Les lymphoplasmocytes de la MW portent également une mutation somatique au niveau des régions variables des chaines légères des immunoglobulines. Sa présence signifie leur passage par une stimulation antigénique. L’état d’inflammation chronique peut donc être considéré comme un des facteurs étiologiques de la MW. En ­effet, le risque de MW est 3 fois plus important, par exemple, chez les porteurs de l’hépatite C chronique [15].

Finalement, les aberrations chromosomiques récurrentes incluent les délétions 4q et 11q ainsi que la tri­somie 4. Les 2 derniers sont associées à une évolution défavorable de la maladie [16].

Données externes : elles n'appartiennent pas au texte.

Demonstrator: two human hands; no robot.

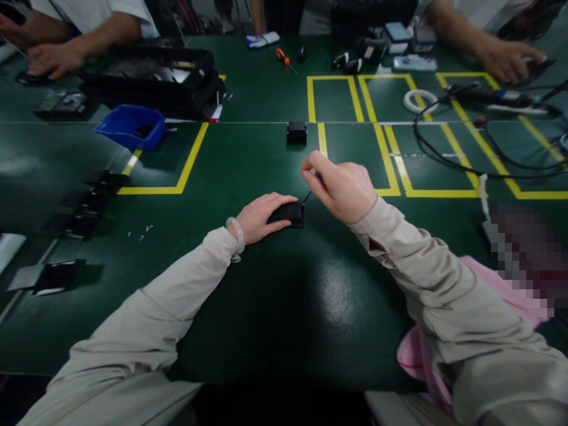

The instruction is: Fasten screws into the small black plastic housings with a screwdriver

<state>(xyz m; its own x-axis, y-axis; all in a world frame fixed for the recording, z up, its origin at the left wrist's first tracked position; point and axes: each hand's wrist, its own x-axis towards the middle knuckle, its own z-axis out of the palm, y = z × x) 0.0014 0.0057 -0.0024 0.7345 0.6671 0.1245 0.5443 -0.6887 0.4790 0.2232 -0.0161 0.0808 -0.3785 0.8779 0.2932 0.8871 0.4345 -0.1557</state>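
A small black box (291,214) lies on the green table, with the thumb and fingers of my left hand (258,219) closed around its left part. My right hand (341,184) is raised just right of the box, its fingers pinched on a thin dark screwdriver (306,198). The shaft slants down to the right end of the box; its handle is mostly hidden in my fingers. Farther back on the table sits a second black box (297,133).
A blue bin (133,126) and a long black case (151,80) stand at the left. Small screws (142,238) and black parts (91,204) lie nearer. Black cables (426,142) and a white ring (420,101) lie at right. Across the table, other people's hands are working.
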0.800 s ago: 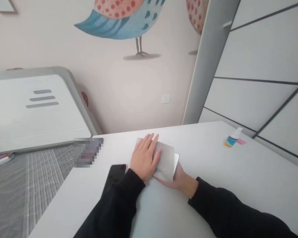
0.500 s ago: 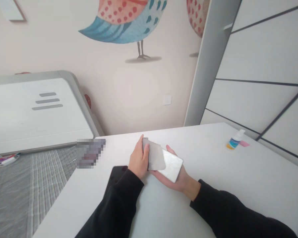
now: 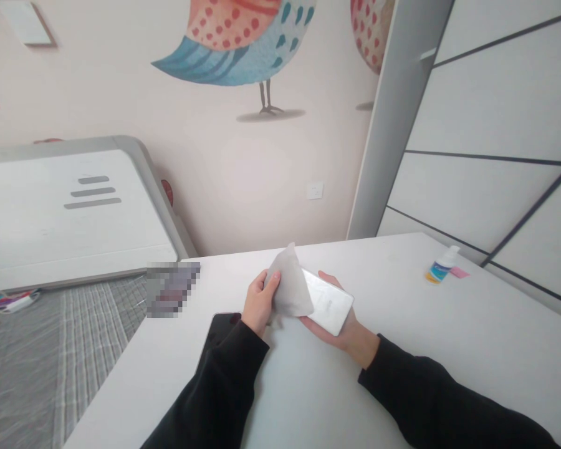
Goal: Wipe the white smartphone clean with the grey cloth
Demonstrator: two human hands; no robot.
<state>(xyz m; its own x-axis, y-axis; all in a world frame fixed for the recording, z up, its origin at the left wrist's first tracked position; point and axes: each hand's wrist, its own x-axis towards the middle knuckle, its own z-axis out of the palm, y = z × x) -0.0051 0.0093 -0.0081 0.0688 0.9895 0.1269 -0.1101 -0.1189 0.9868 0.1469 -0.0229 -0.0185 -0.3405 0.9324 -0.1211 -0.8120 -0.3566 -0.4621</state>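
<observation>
Above the white table (image 3: 430,349), my right hand (image 3: 343,333) holds a flat, silvery-white rectangular device (image 3: 330,302) from below, tilted to the lower right. A thin grey cloth (image 3: 290,284) covers the device's left end. My left hand (image 3: 260,301) pinches the cloth's left side between thumb and fingers. Under my left forearm, a dark tablet-like object (image 3: 217,333) lies partly hidden on the table.
A small white bottle with a blue and yellow label (image 3: 442,267) stands at the right, beside a pink piece (image 3: 459,272). A blurred-out item (image 3: 172,290) lies at the table's left edge. Behind are a wall and cabinet panels.
The cloth has been lifted and shifted, its top corner now raised, with a loose end below my left hand. The device has moved slightly right and up with my right hand.
</observation>
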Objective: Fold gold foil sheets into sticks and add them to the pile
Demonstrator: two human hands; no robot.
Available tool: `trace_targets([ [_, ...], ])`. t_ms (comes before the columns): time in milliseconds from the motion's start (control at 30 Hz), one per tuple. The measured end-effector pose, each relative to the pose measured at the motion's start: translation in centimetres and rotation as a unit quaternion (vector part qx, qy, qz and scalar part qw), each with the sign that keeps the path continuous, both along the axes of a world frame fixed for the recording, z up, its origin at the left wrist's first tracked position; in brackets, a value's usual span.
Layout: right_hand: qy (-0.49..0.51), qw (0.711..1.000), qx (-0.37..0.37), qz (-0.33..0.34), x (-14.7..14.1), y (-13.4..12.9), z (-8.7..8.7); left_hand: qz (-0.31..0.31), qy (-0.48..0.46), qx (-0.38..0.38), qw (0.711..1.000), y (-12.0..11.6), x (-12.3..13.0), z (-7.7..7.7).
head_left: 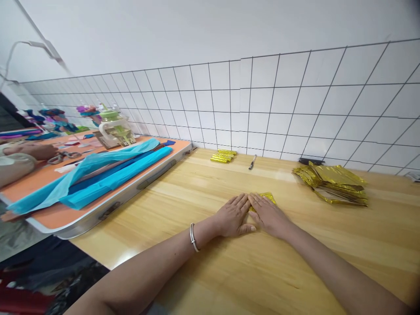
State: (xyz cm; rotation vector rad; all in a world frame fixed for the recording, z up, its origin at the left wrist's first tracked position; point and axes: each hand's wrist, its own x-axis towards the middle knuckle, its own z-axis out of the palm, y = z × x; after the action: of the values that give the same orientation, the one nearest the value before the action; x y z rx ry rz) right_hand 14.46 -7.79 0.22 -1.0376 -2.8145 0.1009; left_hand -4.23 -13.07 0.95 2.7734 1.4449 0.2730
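A piece of gold foil paper [269, 197] lies flat on the wooden table, mostly covered by my hands. My left hand [232, 215], with a silver bangle on its wrist, rests palm down at the paper's left side, fingers stretched out. Over the paper lies my right hand [267, 215], also flat, its fingertips meeting those of the left. Neither hand grasps anything. To the right is a loose stack of gold foil sheets [341, 177]. Several narrow folded gold strips [223, 156] sit near the wall.
A pen [252, 162] lies by the strips, and a black object [311, 161] is behind the stack. At left, an orange-topped table [98, 192] holds blue paper rolls [118, 179] and a green-lidded jug [114, 127]. Another person's hand [36, 151] is there. A wire grid [243, 103] lines the wall.
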Motion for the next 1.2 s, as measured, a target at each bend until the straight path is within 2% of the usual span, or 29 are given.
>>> trace_targets([
  [200, -0.005, 1.000, 0.001, -0.012, 1.2, 0.6, -0.1, -0.019, -0.004, -0.007, 1.000, -0.6, -1.8, 0.2],
  [533, -0.008, 0.999, 0.023, -0.043, 2.5, 1.1, -0.6, -0.016, -0.015, -0.023, 0.999, -2.2, -5.0, 0.8],
  [700, -0.006, 0.998, 0.031, -0.049, 2.4, 1.4, -1.1, 0.011, -0.017, -0.015, 1.000, -1.8, -3.3, 1.3],
  [800, -0.009, 0.998, 0.030, -0.051, 2.4, 1.6, -1.3, -0.028, -0.004, -0.025, 0.999, -1.6, -1.5, 1.1],
  [900, -0.009, 0.998, 0.030, -0.046, 2.5, 1.6, -1.4, -0.041, -0.006, -0.036, 0.998, -1.9, -1.1, 0.8],
  [1200, -0.001, 0.999, 0.036, -0.036, 2.6, 1.8, -1.7, -0.036, -0.022, -0.057, 0.997, -5.2, -5.8, 1.5],
])
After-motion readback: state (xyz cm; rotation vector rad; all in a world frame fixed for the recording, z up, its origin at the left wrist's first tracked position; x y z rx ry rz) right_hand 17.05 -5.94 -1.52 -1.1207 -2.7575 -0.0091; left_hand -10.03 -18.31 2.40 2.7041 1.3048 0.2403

Diagnostic et diagnostic différentiel

Selon les critères révisés par l’«International Myeloma Working Group» en 2014, le diagnostic de la MW associe un taux de paraprotéine supérieure à 30 g/l (fig. 2), une infiltration médullaire par des lymphoplasmocytes clonaux supérieure à 10% (fig. 3) et la présence de symptômes cliniques liés à la paraprotéinémie IgM (SHV, MAF, NP et amyloïdose AL). Les cas de MW remplissant les critères biologiques, mais asymptomatiques sont considérés comme ayant une MW indolente (ou «smoldering») [18].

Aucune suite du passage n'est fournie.